Peter não fazia ideia do que falar, ou de como "quebrar o gelo", em vez disso, retribuiu o olhar que o Black lançava a ele. Nenhum dos dois havia previsto isso, fosse o que fosse, algo naquele momento fez com que Sirius se inclinasse um pouco, quase como se fosse beijar o amigo. Em algum milésimo de segundo naquela ação, Sirius se deu conta do que estava prestes a fazer e se afastou, deixando Peter com o coração acelerado.

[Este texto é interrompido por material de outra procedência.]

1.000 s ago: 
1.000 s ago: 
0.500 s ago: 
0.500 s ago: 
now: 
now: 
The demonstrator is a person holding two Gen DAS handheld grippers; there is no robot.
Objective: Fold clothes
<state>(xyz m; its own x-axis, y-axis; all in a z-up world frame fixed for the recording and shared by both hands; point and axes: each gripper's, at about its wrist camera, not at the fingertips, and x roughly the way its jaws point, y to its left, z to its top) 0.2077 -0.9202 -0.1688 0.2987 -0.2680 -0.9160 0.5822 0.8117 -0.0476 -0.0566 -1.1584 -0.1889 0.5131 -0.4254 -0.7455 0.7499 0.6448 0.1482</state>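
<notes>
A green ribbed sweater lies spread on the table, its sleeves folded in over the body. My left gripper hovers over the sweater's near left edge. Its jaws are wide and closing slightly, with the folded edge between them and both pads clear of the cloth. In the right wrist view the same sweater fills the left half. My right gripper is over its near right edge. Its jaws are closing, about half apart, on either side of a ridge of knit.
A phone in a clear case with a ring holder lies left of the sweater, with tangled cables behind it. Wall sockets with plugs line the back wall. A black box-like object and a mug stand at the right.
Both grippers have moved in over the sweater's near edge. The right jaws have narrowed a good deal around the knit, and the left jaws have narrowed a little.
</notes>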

Sem dizer nada, o moreno se levantou e andou para longe, ainda confuso com aquilo que havia acontecido. Peter permaneceu no mesmo lugar por alguns minutos, esperando recuperar a capacidade de agir ou falar. Quando isso aconteceu, saiu do quarto, desceu as escadas e encontrou Sirius no hall. Sem pensar duas vezes, beijou o Black.

O frio da estação pareceu gelar ainda mais o ambiente, mas o beijo aconteceu como um breve momento de reconforto. Sirius segurou a cintura do loiro e fechou os olhos, as semanas sem nenhum contato físico quase o haviam feito esquecer como precisava daquilo. O toque de Peter parecia envolve-lo com carinho, algo que o Black precisava mais do que nunca. Quase podiam se esquecer da solidão, da guerra lá fora, da crueldade e das poucas gentilezas que encontravam no dia a dia. Um pequeno espaço de tempo para curar momentaneamente a dor que estavam sentindo.